Many people are familiar with the Warsaw Ghetto Uprising of April 1943. However three months earlier, there was a little known Warsaw Ghetto Uprising which took place 70 years ago this month.

by Robert Rozett

Warsaw Ghetto monument in Poland

Warsaw Ghetto monument in Poland Photo: Agencja Gazeta/Reuters
In January 1943 there were only 60,000 Jews left in the Warsaw Ghetto.They were what remained of the approximately 440,000 Jews who had been confined there. One-fifth had died of disease and starvation during the past two years, and the previous summer some 265,000 had been deported to the Treblinka extermination camp, and over 30,000 to other camps.At the start of the great deportation, the head of the Jewish Council, Adam Czerniakow, had committed suicide rather than comply with German demands to provide census information about the ghetto, realizing the Germans would use it for the coming Aktion. His death, however, did nothing to stop the trains from rolling out of Warsaw.With Czerniakow dead, in the wake of the deportations a new de facto leadership emerged in the ghetto – the Jewish Fighting Organization (ZOB), headed by Mordecai Anielewicz. The ZOB was a coalition primarily of various Zionist youth movements and the Jewish socialist Bund.

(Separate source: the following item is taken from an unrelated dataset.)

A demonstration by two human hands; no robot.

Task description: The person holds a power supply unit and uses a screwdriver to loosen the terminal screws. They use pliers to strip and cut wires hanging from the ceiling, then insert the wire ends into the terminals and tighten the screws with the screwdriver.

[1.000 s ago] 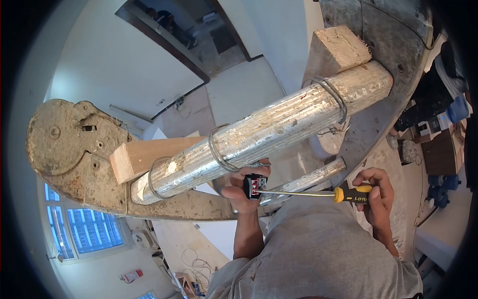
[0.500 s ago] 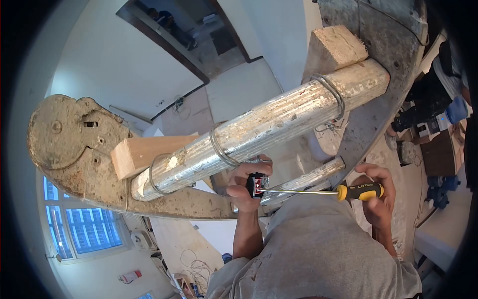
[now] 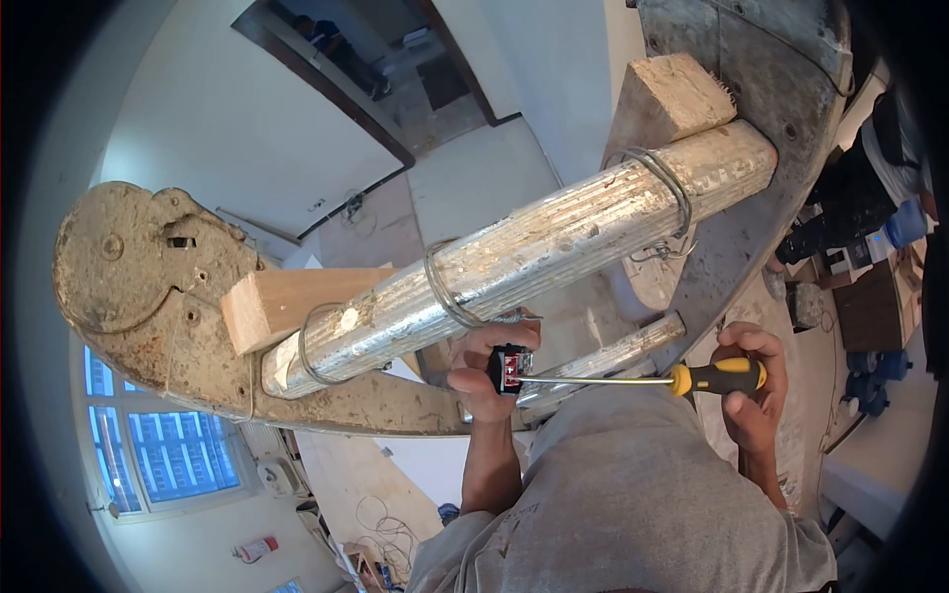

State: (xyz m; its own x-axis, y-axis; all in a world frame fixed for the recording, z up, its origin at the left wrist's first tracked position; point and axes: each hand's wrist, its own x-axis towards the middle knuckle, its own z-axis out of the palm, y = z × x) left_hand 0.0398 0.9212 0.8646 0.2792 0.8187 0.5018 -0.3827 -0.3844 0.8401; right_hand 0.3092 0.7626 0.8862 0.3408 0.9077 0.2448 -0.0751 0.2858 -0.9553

Alongside it there was a smaller armed underground group, the Jewish Military Union (ZZW) which represented the Revisionist Zionists.

ON MONDAY, January 18, 1943, 70 years ago, German forces entered the ghetto to round up Jews for transport.

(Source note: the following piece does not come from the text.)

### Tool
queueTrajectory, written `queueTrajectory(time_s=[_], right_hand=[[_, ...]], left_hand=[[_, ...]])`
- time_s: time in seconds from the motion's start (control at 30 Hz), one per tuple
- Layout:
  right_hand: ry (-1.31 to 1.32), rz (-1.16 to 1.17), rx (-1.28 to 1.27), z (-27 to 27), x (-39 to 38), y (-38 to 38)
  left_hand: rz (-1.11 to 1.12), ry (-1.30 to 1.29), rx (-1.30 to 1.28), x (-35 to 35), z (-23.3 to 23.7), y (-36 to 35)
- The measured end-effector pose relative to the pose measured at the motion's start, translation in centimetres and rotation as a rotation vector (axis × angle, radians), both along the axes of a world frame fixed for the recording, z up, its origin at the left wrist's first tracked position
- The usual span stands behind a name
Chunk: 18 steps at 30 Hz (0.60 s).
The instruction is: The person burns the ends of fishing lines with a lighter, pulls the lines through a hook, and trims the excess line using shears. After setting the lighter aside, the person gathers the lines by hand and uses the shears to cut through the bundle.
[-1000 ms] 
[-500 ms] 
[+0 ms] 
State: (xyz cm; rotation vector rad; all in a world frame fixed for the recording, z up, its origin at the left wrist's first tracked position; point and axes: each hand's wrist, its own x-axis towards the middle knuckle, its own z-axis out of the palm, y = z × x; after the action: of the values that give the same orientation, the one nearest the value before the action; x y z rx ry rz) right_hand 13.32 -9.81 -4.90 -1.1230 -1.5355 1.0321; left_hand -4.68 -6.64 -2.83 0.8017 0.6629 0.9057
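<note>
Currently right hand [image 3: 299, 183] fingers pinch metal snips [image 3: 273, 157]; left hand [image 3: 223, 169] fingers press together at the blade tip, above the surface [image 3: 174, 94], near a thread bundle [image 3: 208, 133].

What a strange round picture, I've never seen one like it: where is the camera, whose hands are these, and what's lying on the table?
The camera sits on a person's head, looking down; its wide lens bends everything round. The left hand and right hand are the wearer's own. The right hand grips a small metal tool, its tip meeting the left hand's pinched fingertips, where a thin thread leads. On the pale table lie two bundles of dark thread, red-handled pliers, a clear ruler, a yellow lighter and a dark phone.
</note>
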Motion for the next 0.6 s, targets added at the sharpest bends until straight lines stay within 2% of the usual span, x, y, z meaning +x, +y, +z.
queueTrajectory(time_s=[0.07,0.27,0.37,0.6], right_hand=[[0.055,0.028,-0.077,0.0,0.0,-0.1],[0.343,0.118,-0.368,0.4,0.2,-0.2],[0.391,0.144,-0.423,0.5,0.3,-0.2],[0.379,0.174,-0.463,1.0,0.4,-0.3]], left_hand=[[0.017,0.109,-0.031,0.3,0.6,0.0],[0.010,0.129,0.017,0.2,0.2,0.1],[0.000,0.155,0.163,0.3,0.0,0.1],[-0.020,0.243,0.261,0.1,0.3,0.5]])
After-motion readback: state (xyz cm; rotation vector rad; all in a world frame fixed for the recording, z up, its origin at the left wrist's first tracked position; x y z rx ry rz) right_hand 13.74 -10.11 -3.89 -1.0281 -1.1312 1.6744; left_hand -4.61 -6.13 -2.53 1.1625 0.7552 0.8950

They planned to take about 8,000 people, but the ghetto population believed the final destruction of the ghetto was at hand. To the great surprise of the German forces, they met armed resistance.

A group of Hashomer Hatsair members, led by Anielewicz and armed with pistols they had received from the Polish Home Army, intercepted a column of Jews being led by a German force and fired upon the solders. In a nose-to-nose battle, most of the underground contingent was killed, but Anielewicz managed to overpower the soldier with whom he was struggling and he escaped unharmed.

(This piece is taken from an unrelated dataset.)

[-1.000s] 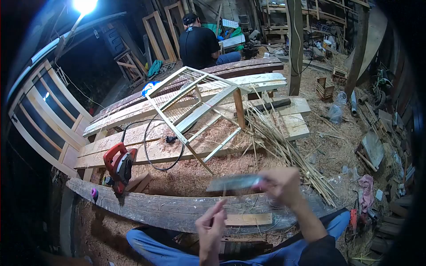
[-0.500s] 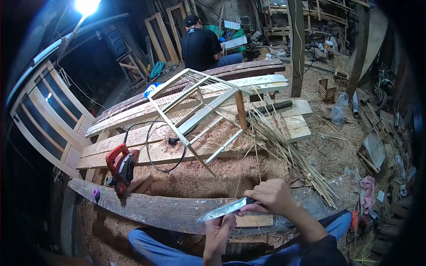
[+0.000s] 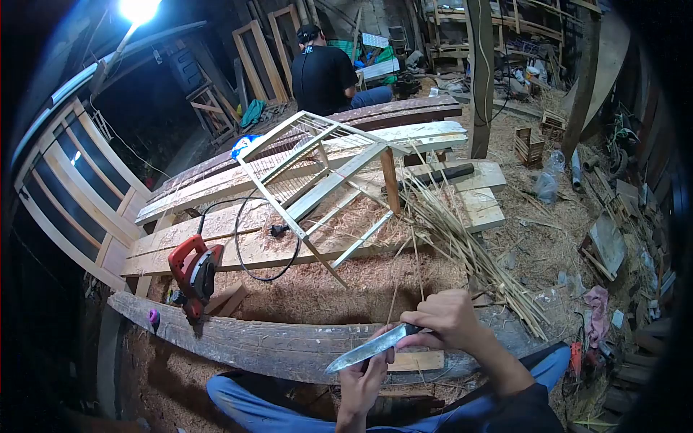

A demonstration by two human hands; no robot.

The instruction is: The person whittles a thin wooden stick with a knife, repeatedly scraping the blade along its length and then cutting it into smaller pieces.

The news of the clash spread quickly to other cells of the underground and they too began to resist. Yitzhak Zuckerman, with a party from the Dror Youth Movement, lay in wait for the German force on Zamenhof Street, and when they approached fired a volley at them.

During four days the Germans tried to round up Jews and were met by armed resistance. The ghetto inhabitants went through a swift change.

With the news of the first incident of fighting they stopped responding to the Germans’ calls that they gather in the Umschlagplatz. They began devising hiding places, and the Germans had to enter many buildings and ruthlessly pull out Jews. Many were killed in their homes when they refused to be taken.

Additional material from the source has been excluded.